* _Exercise goal_
Every record is to be printed exactly as written, and any picture in it is skipped.

────────────────────────────────────────

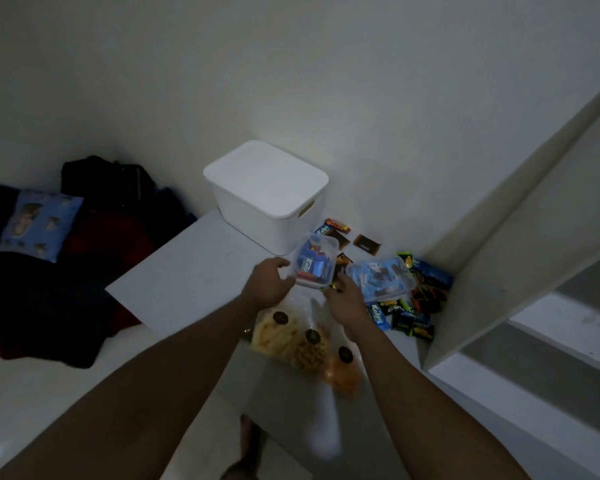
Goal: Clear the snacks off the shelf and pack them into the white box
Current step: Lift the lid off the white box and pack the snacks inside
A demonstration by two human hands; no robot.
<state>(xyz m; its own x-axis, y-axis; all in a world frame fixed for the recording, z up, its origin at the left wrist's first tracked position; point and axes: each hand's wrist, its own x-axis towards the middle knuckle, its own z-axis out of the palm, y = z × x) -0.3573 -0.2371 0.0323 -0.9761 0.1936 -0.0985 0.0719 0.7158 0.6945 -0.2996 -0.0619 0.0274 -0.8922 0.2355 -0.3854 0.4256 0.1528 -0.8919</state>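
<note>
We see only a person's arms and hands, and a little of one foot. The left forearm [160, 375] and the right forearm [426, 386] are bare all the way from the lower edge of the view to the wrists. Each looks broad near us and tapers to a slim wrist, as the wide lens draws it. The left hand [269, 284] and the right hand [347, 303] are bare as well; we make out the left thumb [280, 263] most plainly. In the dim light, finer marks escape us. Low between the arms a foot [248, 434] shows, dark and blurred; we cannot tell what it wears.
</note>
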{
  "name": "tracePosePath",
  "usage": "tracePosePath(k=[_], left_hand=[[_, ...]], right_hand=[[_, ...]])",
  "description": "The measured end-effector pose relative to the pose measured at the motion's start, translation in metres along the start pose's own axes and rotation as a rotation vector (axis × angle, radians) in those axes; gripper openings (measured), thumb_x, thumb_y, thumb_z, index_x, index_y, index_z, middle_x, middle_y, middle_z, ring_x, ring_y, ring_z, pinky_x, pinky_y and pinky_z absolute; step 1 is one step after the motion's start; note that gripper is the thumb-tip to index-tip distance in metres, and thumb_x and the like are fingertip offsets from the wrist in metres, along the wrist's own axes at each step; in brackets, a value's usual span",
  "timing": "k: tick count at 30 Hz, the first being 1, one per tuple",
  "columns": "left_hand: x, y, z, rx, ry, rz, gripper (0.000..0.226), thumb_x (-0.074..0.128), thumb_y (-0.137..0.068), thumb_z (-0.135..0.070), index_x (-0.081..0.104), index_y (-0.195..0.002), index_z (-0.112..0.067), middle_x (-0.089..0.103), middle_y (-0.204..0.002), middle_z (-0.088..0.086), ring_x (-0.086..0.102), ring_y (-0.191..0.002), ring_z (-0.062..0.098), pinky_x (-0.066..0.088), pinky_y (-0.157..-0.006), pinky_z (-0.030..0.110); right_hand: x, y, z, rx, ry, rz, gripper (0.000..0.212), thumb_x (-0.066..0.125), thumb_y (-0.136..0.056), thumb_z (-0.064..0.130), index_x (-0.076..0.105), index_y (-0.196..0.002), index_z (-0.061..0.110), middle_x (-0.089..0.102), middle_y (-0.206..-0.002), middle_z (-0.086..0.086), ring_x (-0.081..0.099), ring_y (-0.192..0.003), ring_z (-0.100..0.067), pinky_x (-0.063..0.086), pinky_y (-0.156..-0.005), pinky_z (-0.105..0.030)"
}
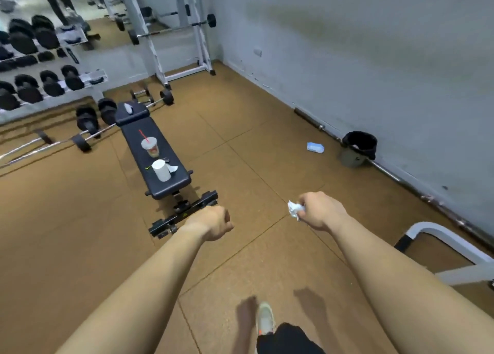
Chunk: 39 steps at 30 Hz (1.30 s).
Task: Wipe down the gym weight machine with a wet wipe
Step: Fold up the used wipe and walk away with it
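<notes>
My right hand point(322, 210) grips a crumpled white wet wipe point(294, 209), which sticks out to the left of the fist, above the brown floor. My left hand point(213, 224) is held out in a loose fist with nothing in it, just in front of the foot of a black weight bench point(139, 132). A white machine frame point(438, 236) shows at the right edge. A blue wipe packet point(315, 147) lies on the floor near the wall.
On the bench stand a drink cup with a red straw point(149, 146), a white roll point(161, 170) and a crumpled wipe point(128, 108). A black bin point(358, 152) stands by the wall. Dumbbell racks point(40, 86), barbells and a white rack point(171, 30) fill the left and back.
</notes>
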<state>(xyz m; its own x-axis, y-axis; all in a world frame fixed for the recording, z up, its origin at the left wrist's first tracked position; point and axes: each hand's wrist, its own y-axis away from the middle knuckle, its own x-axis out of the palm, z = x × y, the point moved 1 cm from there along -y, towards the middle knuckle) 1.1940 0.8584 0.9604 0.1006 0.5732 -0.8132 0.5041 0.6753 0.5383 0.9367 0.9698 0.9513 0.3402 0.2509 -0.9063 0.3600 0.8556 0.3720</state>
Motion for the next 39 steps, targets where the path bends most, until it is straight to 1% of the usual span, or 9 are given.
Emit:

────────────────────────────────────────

* _Solved problem_
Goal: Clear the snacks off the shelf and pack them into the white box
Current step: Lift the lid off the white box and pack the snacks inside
A demonstration by two human hands; no robot.
<state>(xyz m; its own x-axis, y-axis; all in a world frame fixed for the recording, z up, its origin at the left wrist's first tracked position; point and axes: each hand's wrist, its own x-axis towards the middle knuckle, its own z-axis out of the palm, y = z × x) -0.3573 -0.2371 0.0323 -0.9761 0.1936 -0.0985 0.0719 0.7158 0.6945 -0.2996 -0.0619 0.0274 -0.8922 0.2355 -0.3854 0.4256 0.1528 -0.8919</state>
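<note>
We see only a person's arms and hands, and a little of one foot. The left forearm [160, 375] and the right forearm [426, 386] are bare all the way from the lower edge of the view to the wrists. Each looks broad near us and tapers to a slim wrist, as the wide lens draws it. The left hand [269, 284] and the right hand [347, 303] are bare as well; we make out the left thumb [280, 263] most plainly. In the dim light, finer marks escape us. Low between the arms a foot [248, 434] shows, dark and blurred; we cannot tell what it wears.
</note>
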{
  "name": "tracePosePath",
  "usage": "tracePosePath(k=[_], left_hand=[[_, ...]], right_hand=[[_, ...]])",
  "description": "The measured end-effector pose relative to the pose measured at the motion's start, translation in metres along the start pose's own axes and rotation as a rotation vector (axis × angle, radians) in those axes; gripper openings (measured), thumb_x, thumb_y, thumb_z, index_x, index_y, index_z, middle_x, middle_y, middle_z, ring_x, ring_y, ring_z, pinky_x, pinky_y and pinky_z absolute; step 1 is one step after the motion's start; note that gripper is the thumb-tip to index-tip distance in metres, and thumb_x and the like are fingertip offsets from the wrist in metres, along the wrist's own axes at each step; in brackets, a value's usual span",
  "timing": "k: tick count at 30 Hz, the first being 1, one per tuple",
  "columns": "left_hand: x, y, z, rx, ry, rz, gripper (0.000..0.226), thumb_x (-0.074..0.128), thumb_y (-0.137..0.068), thumb_z (-0.135..0.070), index_x (-0.081..0.104), index_y (-0.195..0.002), index_z (-0.112..0.067), middle_x (-0.089..0.103), middle_y (-0.204..0.002), middle_z (-0.088..0.086), ring_x (-0.086..0.102), ring_y (-0.191..0.002), ring_z (-0.062..0.098), pinky_x (-0.066..0.088), pinky_y (-0.157..-0.006), pinky_z (-0.030..0.110); right_hand: x, y, z, rx, ry, rz, gripper (0.000..0.212), thumb_x (-0.066..0.125), thumb_y (-0.136..0.056), thumb_z (-0.064..0.130), index_x (-0.076..0.105), index_y (-0.196..0.002), index_z (-0.061..0.110), middle_x (-0.089..0.102), middle_y (-0.206..-0.002), middle_z (-0.086..0.086), ring_x (-0.081..0.099), ring_y (-0.192..0.003), ring_z (-0.100..0.067), pinky_x (-0.063..0.086), pinky_y (-0.156..-0.005), pinky_z (-0.105..0.030)"
}
Chunk: 39 steps at 30 Hz (1.30 s).
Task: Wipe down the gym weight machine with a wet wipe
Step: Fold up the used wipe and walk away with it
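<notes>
My right hand point(322, 210) grips a crumpled white wet wipe point(294, 209), which sticks out to the left of the fist, above the brown floor. My left hand point(213, 224) is held out in a loose fist with nothing in it, just in front of the foot of a black weight bench point(139, 132). A white machine frame point(438, 236) shows at the right edge. A blue wipe packet point(315, 147) lies on the floor near the wall.
On the bench stand a drink cup with a red straw point(149, 146), a white roll point(161, 170) and a crumpled wipe point(128, 108). A black bin point(358, 152) stands by the wall. Dumbbell racks point(40, 86), barbells and a white rack point(171, 30) fill the left and back.
</notes>
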<state>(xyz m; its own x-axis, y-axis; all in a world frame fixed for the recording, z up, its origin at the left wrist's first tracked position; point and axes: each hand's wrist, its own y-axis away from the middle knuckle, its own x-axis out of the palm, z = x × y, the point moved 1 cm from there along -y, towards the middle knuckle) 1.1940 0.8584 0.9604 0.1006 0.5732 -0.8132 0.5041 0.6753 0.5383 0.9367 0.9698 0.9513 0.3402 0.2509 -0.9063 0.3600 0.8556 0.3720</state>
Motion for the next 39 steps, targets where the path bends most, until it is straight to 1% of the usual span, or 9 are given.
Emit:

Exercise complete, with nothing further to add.